For once, Roger Goodell was right. Dean Spanos did everything he could.
Everything he could to fleece the people of San Diego. Everything he could to alienate a fan base that remained far more loyal than he deserved until the bitter end.
Everything he could to pretend he cared about those fans when all he really wanted was a new stadium and the extra millions it would bring.
Yes, relocation is painful, as Goodell noted in his statement blessing the Chargers’ move to Los Angeles. Fortunately for Spanos, the pain of leaving San Diego will be lessened by the opportunity to sell personal seat licenses some 100 miles north.
As for the pain felt by those left behind? So long suckers!
The Chargers are moving to Los Angeles, which greeted the news Thursday with a collective yawn. No dancing in the streets, no long lines to buy jerseys with that spiffy new LA logo.
No pep rally, either, though that was understandable. Might have been embarrassing if they held one and no one showed up.
They did show up at Chargers headquarters in San Diego, but there wasn’t much cheering going on. Instead, fans gathered to toss their Chargers jerseys and other team paraphernalia into a growing pile of trash to show their disgust over having their team of 56 years taken from them.
Greed can be a funny thing. Blinded by it, Spanos and his minions were able to justify ripping a team from the fabric of a community for over a half-century
Blinded by it, they’re taking the Chargers into a city where they have no following and to a new stadium where they will play second fiddle to the Rams.
A city that doesn’t need - or seemingly want - a second NFL team.
Indeed, the Raiders moving to LA would have made a lot more sense. They played there for years and have a ready-made fan base that really would have been dancing in the streets had their team been returning.
The Chargers are, well, just the Chargers. They have no Super Bowl crowns, and no real pedigree to speak of.
Nothing to get excited about in laid-back LA, even if their new logo looks suspiciously like the one featured on Dodger hats.
The move is perplexing at best, especially if Spanos ends up having to pay his fellow owners a $650 million relocation fee to move. That might have been money the team could have put toward a new stadium in San Diego - along with $300 million from the NFL - had it not been so obsessed with getting taxpayers to fund it.
But greed usually wins out. And the fact is the team Spanos owns will be far more valuable in Los Angeles than in the smaller market of San Diego.
Then again, maybe Spanos just felt he had no choice. After all, how could any self-respecting NFL owner even show his face among fellow owners if he failed at the same kind of extortion that has served the league so well in city after city around the country.
San Diego said no, with residents voting in November against a tax hike for a downtown stadium. City officials were never terribly eager to empty their wallets for the team, perhaps because the last time they bailed out the Chargers in the 1990s the deal required the city to buy any unsold tickets to games for 10 years.

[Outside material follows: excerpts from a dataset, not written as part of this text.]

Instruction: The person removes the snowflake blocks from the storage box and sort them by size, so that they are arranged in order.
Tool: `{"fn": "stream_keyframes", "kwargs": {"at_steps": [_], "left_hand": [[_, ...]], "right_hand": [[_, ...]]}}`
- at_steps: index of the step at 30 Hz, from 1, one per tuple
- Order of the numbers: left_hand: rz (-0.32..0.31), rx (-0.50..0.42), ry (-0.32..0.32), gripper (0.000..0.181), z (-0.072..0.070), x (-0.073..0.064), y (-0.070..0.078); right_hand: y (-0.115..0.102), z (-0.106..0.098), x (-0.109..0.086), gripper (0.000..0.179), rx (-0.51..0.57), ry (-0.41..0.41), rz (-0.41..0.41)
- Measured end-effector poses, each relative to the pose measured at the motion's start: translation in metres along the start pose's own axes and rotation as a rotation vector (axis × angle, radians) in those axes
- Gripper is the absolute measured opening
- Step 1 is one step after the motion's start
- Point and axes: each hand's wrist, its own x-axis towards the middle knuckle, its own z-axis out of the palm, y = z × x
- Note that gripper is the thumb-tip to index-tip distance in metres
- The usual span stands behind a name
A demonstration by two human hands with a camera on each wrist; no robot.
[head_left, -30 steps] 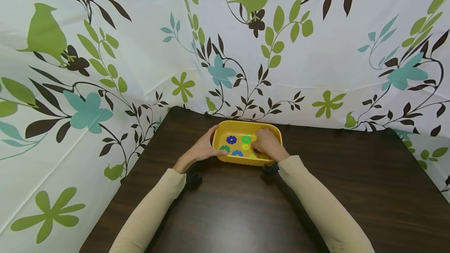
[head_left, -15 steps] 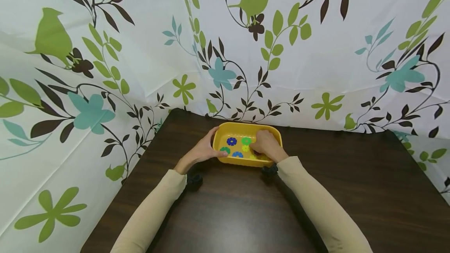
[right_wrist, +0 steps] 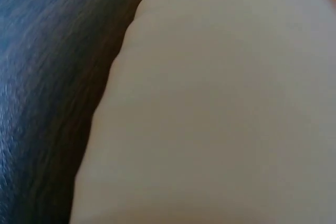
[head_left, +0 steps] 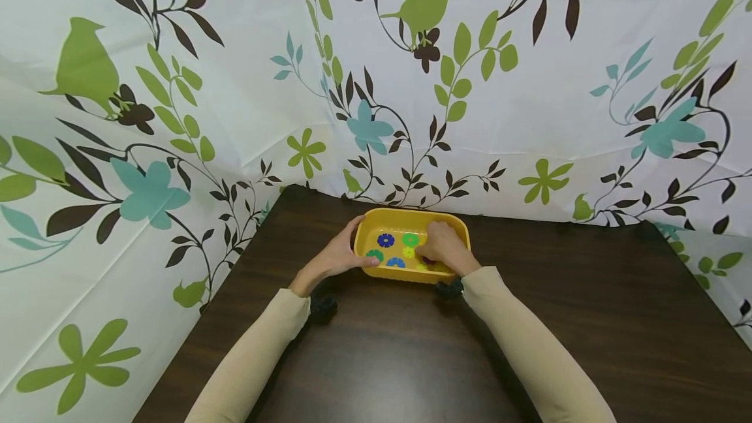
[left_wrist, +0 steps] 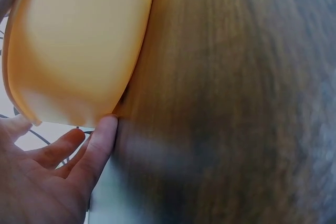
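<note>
A yellow plastic tub (head_left: 405, 274) stands near the back of the table. Inside lie several notched flower-shaped discs: a dark blue disc (head_left: 386, 240), a light green disc (head_left: 410, 239), a yellow disc (head_left: 408, 252), a darker green disc (head_left: 375, 255) and a blue disc (head_left: 395, 262). My left hand (head_left: 337, 253) grips the tub's left end, thumb over the front rim; the left wrist view shows fingers (left_wrist: 94, 150) against the tub's wall (left_wrist: 79, 40). My right hand (head_left: 444, 245) reaches down inside the right half, fingers bent. I cannot tell whether they hold a disc.
The dark wood table (head_left: 576, 305) runs up to a white cloth (head_left: 529, 83) printed with birds and leaves, behind and at the left. Black wrist devices sit under both wrists. A beige sleeve (right_wrist: 210, 103) fills most of the right wrist view.
The right fingers have shifted slightly inside the tub, and a dark purple piece seen beside them earlier is now hidden. The left hand keeps its grip; the head view has tilted slightly.
</note>
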Motion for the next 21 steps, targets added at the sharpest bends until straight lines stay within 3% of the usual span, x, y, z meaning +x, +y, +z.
{"fn": "stream_keyframes", "kwargs": {"at_steps": [12,21], "left_hand": [[0.007,-0.013,-0.003,0.118,0.0,-0.001,0.001],[0.002,-0.005,-0.007,0.118,0.0,-0.001,0.0]], "right_hand": [[0.001,0.002,-0.001,0.02,0.008,0.04,0.006],[0.005,-0.004,-0.011,0.034,-0.029,0.172,-0.103]]}}
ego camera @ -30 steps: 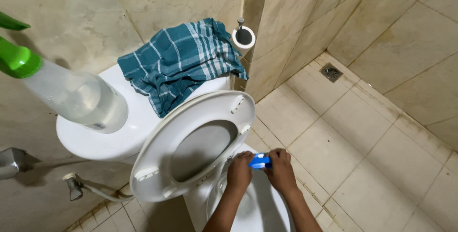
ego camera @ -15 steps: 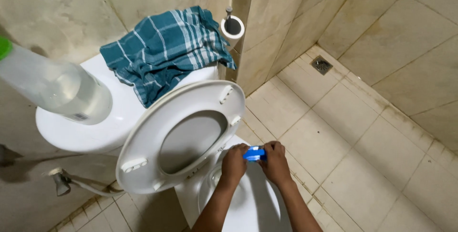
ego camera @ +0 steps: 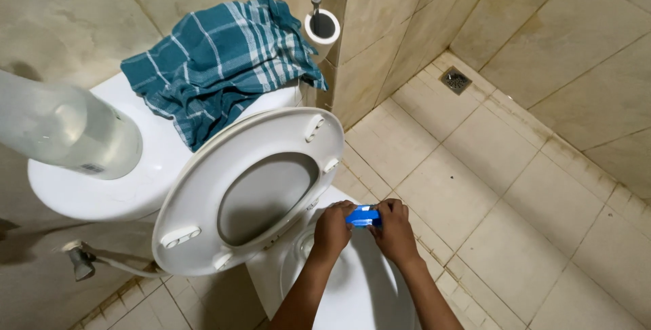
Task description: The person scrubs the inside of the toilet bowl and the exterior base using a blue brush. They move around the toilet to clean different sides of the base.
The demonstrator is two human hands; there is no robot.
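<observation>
Both hands, left hand [ego camera: 332, 230] and right hand [ego camera: 395, 232], keep their fingers pinched shut on a small blue plastic block [ego camera: 363, 217] over the white ceramic toilet bowl's [ego camera: 366, 296] far rim, as a second ago; only the view shifted. Inside the bowl, nothing shows. A teal plaid cloth [ego camera: 220, 59] covers the white tank [ego camera: 95, 194].

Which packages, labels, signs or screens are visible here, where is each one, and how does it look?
Clear plastic bottle: on the left in front of the toilet tank, rounded, with a small white label patch with dark marks near its base.
Small blue object: held between the left hand and the right hand at the toilet bowl rim; bright blue, flat; whether it is a package cannot be told.
No signs or screens.
</observation>
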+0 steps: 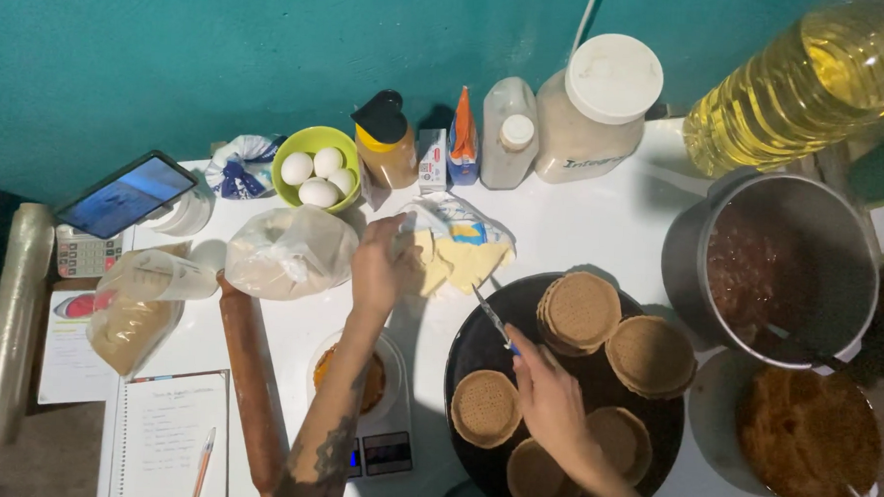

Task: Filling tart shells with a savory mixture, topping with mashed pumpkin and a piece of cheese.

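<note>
Left hand [381,268] pressed on the butter block [453,261] in its opened wrapper, grip closed on its edge. Right hand [546,399] clamped around a knife [491,319], blade tip aimed at the butter, above the dark round tray [478,350] of stacked biscuits [579,312] on the white surface [590,224].

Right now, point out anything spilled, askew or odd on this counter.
Nothing looks spilled or broken. The oil bottle lies tilted at the top right corner, and the rolling pin sits close to the notebook. Otherwise just crowded.
</note>
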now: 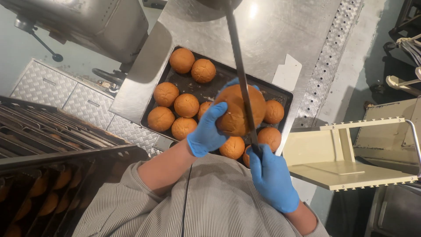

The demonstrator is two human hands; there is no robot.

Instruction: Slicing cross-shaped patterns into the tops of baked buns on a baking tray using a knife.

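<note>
Left hand (208,131) cupping a bun (234,109), right hand (272,177) fisted on a knife (240,74), handle hidden.

bare steel bench (272,39) lies open at twelve and one o'clock of the baking tray (151,115), apart from a white scraper (287,72). buns (186,105) crowd the tray itself. a rack of trays (48,145) blocks nine o'clock; a cream machine shelf (346,169) blocks three o'clock.
</note>
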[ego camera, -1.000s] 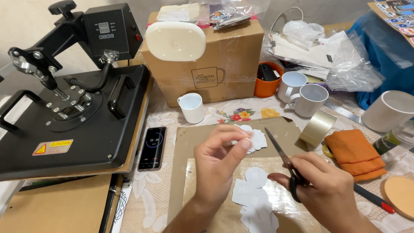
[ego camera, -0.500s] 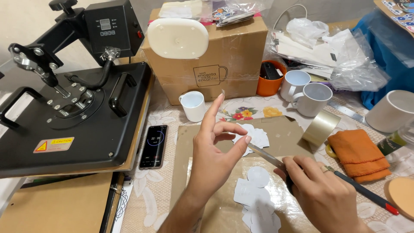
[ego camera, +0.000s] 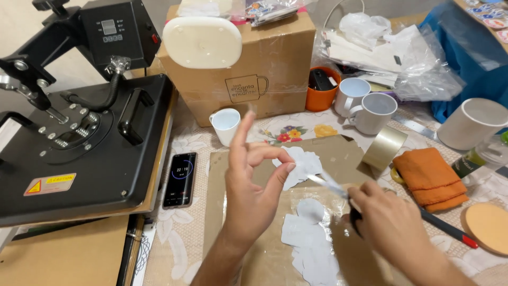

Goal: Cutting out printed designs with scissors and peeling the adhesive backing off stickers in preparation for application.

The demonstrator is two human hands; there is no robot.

The money isn’t there in Oakland, either, to pay for a new stadium for the Raiders. It is in Las Vegas, though, where tourists will shoulder $750 million in new taxes to lure the Raiders to a new stadium just off the glittering Strip.
The NFL is in the midst of its biggest relocation shift, with three teams possibly leaving their longtime homes within a few years of each other. The league is doing it with its typical arrogance, seemingly without fear of alienating entire cities to the product.
That kind of arrogance makes it easy to rationalize leaving a city of fans behind because they didn’t cough up enough money for a glittering new stadium. The kind of arrogance displayed by announcing the move on Twitter, and unveiling a new logo surely in the works even as the Chargers left fans dangling on their intentions.
Just like that, the Chargers left town, heading up Interstate 5 without even saying goodbye.
Leaving behind a stadium and fans who just weren’t good enough for the NFL.